(Records contained in a dataset)
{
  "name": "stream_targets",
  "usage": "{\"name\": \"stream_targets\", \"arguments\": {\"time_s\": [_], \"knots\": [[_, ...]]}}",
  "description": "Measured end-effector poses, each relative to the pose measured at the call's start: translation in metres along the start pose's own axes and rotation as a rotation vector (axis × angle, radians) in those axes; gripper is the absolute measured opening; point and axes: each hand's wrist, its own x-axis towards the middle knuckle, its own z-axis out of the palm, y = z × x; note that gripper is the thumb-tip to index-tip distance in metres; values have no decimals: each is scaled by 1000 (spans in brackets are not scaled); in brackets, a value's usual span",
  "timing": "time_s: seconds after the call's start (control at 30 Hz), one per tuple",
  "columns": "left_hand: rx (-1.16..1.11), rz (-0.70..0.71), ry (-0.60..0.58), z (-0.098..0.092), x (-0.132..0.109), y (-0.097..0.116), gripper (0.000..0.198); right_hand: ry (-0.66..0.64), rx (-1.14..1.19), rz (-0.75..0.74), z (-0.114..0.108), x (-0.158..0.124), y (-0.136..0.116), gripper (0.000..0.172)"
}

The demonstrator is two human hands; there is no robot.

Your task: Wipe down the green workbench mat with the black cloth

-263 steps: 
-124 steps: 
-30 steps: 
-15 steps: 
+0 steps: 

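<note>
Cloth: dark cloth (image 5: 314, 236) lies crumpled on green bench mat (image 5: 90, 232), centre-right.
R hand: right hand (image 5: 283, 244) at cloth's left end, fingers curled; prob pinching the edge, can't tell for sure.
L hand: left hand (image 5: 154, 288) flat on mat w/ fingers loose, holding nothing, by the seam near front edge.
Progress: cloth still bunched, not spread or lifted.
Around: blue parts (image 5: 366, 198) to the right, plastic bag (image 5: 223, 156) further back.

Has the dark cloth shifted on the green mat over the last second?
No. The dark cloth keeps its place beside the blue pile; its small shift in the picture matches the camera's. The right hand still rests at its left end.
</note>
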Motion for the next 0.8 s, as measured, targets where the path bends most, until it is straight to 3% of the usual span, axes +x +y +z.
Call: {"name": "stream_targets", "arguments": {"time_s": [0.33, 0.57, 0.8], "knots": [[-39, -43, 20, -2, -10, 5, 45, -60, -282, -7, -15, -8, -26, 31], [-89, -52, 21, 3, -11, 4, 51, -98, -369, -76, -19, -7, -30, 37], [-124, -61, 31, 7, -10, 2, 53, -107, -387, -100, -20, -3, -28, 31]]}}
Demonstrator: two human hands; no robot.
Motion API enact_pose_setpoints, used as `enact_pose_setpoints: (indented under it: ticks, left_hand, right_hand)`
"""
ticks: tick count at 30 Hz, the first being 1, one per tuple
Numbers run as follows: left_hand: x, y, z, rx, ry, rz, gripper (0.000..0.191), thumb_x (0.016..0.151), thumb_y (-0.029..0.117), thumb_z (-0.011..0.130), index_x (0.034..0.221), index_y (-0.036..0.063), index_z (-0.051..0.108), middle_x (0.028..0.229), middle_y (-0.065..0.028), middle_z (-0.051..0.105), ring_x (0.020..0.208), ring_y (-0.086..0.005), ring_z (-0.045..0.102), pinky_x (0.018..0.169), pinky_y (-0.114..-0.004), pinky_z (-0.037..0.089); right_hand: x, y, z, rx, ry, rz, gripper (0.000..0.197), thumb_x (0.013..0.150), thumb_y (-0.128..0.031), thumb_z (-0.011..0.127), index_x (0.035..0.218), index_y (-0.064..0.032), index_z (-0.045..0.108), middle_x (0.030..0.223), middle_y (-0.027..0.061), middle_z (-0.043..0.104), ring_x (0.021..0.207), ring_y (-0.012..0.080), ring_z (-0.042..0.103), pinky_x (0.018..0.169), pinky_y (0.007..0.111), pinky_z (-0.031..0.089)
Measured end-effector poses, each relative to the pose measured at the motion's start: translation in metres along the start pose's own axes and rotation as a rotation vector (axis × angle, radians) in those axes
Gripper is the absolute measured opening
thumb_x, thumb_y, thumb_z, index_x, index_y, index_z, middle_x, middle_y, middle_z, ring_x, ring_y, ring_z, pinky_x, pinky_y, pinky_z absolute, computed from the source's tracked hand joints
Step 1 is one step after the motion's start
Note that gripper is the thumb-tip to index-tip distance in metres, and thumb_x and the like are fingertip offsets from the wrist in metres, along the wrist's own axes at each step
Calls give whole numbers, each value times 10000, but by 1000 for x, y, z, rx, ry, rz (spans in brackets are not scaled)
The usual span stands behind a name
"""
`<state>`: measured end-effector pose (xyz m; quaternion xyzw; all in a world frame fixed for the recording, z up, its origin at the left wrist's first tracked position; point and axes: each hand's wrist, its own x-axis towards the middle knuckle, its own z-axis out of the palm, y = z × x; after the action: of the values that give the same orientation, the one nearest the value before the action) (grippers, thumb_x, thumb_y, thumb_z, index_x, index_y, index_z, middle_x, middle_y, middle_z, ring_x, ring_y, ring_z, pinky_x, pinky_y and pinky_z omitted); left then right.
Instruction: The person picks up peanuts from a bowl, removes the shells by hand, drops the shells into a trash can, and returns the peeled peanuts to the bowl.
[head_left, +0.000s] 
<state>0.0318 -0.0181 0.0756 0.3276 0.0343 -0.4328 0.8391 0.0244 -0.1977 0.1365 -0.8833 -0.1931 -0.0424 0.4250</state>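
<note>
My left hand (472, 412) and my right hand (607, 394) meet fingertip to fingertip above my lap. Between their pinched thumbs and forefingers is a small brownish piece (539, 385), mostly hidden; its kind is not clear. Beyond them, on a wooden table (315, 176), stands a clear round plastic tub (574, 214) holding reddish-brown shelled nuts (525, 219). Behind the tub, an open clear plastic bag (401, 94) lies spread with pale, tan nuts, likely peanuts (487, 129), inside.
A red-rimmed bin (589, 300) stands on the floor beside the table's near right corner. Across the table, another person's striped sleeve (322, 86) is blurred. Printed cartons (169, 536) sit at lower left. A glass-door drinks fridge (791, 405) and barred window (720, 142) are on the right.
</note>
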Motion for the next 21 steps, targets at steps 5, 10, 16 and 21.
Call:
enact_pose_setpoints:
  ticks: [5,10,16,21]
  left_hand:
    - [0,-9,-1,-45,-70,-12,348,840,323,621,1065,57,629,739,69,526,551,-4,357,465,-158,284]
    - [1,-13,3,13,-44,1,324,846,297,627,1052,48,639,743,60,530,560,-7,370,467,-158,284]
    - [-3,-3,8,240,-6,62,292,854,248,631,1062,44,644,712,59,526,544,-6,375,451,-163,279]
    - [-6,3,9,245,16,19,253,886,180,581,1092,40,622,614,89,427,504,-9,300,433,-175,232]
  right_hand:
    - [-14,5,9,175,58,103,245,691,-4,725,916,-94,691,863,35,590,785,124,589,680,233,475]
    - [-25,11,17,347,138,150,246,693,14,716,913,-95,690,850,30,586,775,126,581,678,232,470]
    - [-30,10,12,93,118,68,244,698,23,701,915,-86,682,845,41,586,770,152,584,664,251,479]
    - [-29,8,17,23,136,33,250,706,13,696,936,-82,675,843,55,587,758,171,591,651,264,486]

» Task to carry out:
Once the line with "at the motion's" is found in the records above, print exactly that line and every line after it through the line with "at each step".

» Answer area:
Measured end-effector poses, each relative to the pose measured at the motion's start: translation in metres along the start pose's own axes and rotation as a rotation vector (axis × angle, radians) in those axes
Gripper is the absolute measured opening
thumb_x, thumb_y, thumb_z, index_x, index_y, index_z, middle_x, middle_y, middle_z, ring_x, ring_y, ring_z, pinky_x, pinky_y, pinky_z absolute, computed from the source's tracked hand joints
Step 1 is one step after the motion's start
Note that gripper is the thumb-tip to index-tip distance in metres, and thumb_x and the like are fingertip offsets from the wrist in metres, along the wrist's own axes at each step

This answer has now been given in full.